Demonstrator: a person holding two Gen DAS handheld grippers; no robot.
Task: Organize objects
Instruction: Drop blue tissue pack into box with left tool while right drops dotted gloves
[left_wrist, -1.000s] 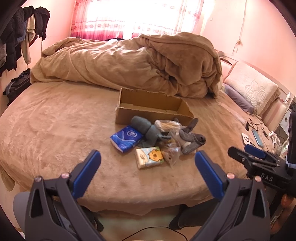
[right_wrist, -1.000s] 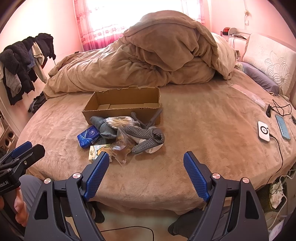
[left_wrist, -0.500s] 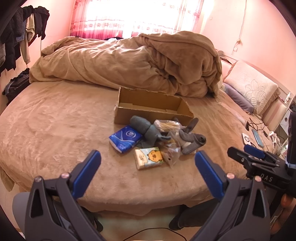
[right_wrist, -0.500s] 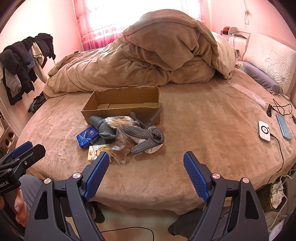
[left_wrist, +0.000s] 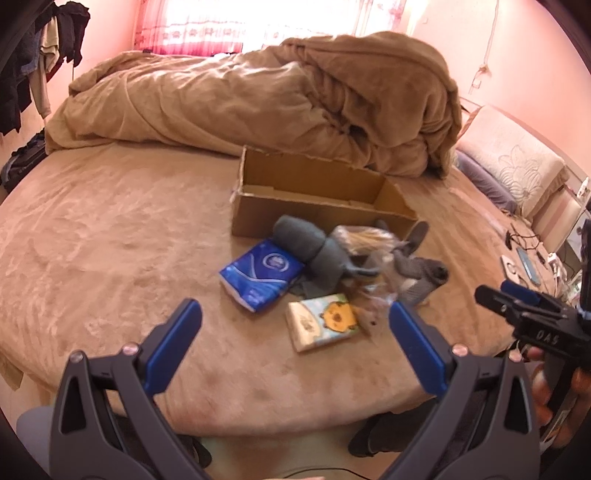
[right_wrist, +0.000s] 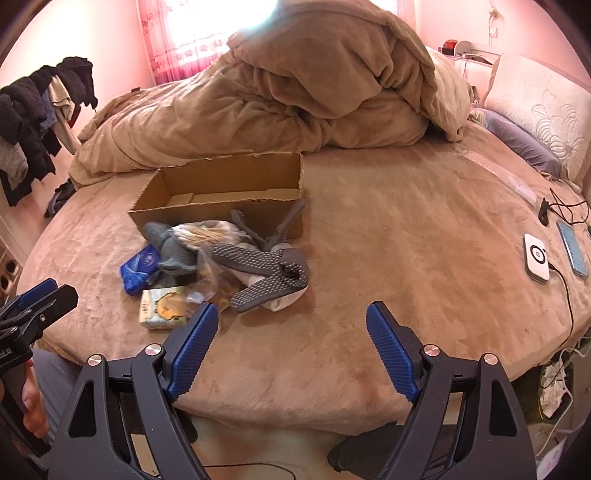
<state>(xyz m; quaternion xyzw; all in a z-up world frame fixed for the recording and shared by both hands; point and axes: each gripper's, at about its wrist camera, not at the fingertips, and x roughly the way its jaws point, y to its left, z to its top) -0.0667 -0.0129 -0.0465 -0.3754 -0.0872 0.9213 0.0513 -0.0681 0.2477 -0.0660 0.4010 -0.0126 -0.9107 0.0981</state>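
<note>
An empty cardboard box (left_wrist: 317, 206) (right_wrist: 221, 199) stands on the bed. In front of it lies a pile: a blue tissue pack (left_wrist: 262, 275) (right_wrist: 142, 264), a yellow cartoon tissue pack (left_wrist: 323, 326) (right_wrist: 164, 308), rolled grey socks (left_wrist: 314, 251) (right_wrist: 173, 251), dotted grey slipper socks (right_wrist: 266, 275) (left_wrist: 421, 273), and clear plastic bags (left_wrist: 365, 240) (right_wrist: 201, 236). My left gripper (left_wrist: 295, 343) is open and empty, near the bed's front edge before the pile. My right gripper (right_wrist: 291, 350) is open and empty, right of the pile.
A crumpled tan duvet (left_wrist: 277, 96) (right_wrist: 295, 92) fills the back of the bed. A pillow (right_wrist: 543, 110), a white charger pad (right_wrist: 535, 258) and a phone (right_wrist: 572, 249) with cables lie at the right. Clothes (right_wrist: 33, 118) hang at the left wall.
Both grippers have moved forward toward the pile, which now looks larger. Both stay open and empty. Nothing on the bed has moved.
</note>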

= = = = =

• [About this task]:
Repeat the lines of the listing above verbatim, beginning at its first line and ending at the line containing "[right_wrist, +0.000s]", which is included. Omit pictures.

• [Answer to this exercise]:
Demonstrator: a person holding two Gen DAS handheld grippers; no robot.
Task: Organize objects
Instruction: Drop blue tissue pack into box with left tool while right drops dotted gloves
[left_wrist, -1.000s] 
[right_wrist, -1.000s] 
[left_wrist, -0.500s] 
[right_wrist, -0.500s] 
[left_wrist, +0.000s] 
[right_wrist, +0.000s] 

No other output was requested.